M. Bertrand, C. Goldin & L. F. Katz, Am. Econ. J. Appl. Econ. 2, 228–255 (2010). まとめ(抜粋)。
子どもの存在は、女性MBA取得者にとっては、蓄積された職務経験の減少、キャリアの中断、労働時間の短縮、そして大幅な収入の減少と関連している が、男性MBA取得者にとってはそうではない。唯一の例外は、低収入の夫を持つ女性MBAについては、雇用と収入に対する子供の悪影響が見られないことである。The presence of children is associated with less accumulated job experience, more career interruptions, shorter work hours, and substantial earnings declines for female but not for male MBAs. The one exception is that an adverse impact of children on employment and earnings is not found for female MBAs with lower-earning husbands.
M. Bertrand, C. Goldin & L. F. Katz, Am. Econ. J. Appl.

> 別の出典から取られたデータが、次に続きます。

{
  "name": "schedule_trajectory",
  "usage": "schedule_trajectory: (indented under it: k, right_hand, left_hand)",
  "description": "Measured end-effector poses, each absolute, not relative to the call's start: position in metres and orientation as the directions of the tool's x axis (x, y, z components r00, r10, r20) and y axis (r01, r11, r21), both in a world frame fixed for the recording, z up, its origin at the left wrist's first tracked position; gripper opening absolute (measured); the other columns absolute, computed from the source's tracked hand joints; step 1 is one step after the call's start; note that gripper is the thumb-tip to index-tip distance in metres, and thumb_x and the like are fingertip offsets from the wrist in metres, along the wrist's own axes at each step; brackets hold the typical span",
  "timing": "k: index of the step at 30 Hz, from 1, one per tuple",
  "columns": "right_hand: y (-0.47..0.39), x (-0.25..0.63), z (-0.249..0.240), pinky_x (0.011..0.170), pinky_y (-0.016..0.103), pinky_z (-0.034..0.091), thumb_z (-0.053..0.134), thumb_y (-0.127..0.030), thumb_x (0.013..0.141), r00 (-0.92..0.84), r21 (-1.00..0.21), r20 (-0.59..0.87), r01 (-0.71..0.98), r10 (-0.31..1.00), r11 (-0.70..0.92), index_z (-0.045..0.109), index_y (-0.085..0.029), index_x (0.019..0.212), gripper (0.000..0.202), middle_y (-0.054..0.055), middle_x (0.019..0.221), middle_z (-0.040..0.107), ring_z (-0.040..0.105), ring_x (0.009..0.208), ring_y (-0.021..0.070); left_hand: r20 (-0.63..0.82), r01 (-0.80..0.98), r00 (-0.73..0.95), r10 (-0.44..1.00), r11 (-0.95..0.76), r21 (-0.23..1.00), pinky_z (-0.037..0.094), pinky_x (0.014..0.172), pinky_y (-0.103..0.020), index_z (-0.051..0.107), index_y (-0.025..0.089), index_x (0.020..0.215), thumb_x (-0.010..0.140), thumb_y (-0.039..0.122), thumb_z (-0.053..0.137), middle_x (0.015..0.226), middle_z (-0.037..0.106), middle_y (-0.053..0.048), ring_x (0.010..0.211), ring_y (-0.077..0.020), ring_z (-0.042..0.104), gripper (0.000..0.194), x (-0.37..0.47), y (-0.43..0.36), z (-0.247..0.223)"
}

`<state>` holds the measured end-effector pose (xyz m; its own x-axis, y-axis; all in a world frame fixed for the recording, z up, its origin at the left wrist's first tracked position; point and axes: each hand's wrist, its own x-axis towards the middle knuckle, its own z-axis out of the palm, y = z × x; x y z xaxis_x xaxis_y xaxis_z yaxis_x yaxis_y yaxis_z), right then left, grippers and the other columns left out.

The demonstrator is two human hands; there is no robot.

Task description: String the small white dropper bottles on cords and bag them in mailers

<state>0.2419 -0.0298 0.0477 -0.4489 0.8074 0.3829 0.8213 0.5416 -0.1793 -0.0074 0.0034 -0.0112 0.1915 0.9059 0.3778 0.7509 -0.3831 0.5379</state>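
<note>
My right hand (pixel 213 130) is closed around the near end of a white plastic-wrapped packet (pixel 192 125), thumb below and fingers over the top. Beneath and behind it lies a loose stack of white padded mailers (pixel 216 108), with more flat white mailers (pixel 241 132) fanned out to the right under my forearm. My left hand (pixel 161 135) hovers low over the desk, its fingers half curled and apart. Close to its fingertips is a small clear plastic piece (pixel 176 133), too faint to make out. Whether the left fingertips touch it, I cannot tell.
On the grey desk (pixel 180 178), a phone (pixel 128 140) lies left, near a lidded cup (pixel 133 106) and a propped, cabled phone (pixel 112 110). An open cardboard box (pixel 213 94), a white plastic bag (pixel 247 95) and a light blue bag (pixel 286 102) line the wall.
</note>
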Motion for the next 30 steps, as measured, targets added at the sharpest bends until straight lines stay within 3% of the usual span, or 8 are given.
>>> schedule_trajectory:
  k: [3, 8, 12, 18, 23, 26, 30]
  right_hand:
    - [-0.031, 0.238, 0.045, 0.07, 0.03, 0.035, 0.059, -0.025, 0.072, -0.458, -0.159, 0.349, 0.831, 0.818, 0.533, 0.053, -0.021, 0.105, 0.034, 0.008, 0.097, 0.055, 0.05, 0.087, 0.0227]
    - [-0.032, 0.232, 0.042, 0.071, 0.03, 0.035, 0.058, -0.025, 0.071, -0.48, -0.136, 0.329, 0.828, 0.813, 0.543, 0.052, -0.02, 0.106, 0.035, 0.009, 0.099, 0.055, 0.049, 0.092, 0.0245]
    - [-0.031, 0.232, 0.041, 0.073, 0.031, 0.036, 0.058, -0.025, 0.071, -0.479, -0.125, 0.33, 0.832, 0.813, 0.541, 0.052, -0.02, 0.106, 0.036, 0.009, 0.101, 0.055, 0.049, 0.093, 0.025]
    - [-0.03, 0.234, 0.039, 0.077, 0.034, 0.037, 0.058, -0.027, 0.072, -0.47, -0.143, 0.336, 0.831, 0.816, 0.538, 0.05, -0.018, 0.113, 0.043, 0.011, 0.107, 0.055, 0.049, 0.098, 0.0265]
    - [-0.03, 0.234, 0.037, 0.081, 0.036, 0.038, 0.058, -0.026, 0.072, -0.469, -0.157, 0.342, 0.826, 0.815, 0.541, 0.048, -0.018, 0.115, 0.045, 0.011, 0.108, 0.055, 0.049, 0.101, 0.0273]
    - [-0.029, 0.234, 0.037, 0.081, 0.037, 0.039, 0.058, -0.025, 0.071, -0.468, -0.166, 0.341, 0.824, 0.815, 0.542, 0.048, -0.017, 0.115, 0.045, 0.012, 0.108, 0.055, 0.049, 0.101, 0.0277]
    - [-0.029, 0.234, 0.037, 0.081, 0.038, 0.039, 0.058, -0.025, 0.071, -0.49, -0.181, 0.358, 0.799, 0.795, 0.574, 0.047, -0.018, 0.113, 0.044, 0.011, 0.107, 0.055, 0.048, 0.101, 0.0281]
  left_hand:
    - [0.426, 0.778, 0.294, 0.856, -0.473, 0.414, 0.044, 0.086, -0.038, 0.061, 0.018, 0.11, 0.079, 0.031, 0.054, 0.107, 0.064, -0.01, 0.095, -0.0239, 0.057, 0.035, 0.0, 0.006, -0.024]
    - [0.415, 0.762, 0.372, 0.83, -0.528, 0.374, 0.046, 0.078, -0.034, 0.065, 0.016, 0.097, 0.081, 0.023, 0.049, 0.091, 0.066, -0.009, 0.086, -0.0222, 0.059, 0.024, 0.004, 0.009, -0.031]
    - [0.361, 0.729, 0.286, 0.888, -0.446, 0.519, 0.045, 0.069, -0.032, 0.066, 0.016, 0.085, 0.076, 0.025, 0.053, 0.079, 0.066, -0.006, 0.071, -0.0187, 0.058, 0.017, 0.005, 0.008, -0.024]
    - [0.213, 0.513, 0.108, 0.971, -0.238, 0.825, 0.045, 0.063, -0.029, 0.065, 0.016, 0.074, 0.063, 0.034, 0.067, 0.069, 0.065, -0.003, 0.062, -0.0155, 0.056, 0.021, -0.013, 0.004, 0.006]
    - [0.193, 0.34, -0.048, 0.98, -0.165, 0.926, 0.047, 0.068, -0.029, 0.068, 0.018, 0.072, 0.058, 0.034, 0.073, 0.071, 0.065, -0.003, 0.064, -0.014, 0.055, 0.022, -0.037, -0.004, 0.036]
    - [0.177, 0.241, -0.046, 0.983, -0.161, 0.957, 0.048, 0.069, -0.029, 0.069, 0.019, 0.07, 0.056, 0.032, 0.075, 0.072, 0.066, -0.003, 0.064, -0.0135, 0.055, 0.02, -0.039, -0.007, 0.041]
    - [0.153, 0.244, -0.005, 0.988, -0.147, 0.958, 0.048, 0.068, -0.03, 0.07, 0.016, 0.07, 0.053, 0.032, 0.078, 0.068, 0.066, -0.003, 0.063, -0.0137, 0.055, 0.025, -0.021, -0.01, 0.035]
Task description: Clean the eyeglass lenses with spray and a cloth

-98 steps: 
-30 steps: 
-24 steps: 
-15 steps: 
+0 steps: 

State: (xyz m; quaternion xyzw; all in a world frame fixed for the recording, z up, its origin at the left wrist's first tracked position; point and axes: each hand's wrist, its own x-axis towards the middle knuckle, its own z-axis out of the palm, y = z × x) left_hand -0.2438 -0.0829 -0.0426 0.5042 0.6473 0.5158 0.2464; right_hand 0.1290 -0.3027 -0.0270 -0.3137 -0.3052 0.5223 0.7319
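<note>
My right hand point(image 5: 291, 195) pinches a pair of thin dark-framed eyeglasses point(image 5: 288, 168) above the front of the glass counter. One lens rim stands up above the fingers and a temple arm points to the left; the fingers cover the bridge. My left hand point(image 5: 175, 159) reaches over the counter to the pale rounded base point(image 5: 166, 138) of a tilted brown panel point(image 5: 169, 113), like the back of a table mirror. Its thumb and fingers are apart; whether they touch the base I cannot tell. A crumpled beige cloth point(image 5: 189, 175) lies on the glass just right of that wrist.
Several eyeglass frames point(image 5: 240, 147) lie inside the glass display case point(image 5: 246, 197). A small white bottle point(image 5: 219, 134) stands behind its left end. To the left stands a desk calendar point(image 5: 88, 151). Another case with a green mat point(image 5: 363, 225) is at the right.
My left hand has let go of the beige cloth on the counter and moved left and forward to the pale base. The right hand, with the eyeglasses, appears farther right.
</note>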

Econ. 2, 228–255 (2010). いかがでしたでしょうか。 この論文で示されているのはMBA取得者という限定的なキャリアの話ではありますが、男女の賃金格差というのは「女性だから」という理由で不当な扱いを受けているわけではなく、出産後の休職や時短勤務等によるものである と分析されています。 また、子を持つ女性であっても、夫の収入が低い場合は、ペースを落とさずに勤務を続け、結果として男性とさほど遜色ない収入を得られる ことが示唆されています。
論文中では明言されていませんが、これらの結果をふまえると、やはり「男女の収入格差」を生み出している大きな要因は「女性の上昇婚」であると考察することができる でしょう。 その点で言えば、ここで得られた知見は反フェミニズム論者の意見により親和性があると考えられます。私はジェンダーロールというものを否定したいわけではありませんが、もし世の中のフェミニストや平等主義者が真の「男女平等」を望むのならば、より収入の高い男性と結婚しようとする「上昇婚志向」を解消すべく、意識を「アップデート」していくことが重要なのではないでしょうか。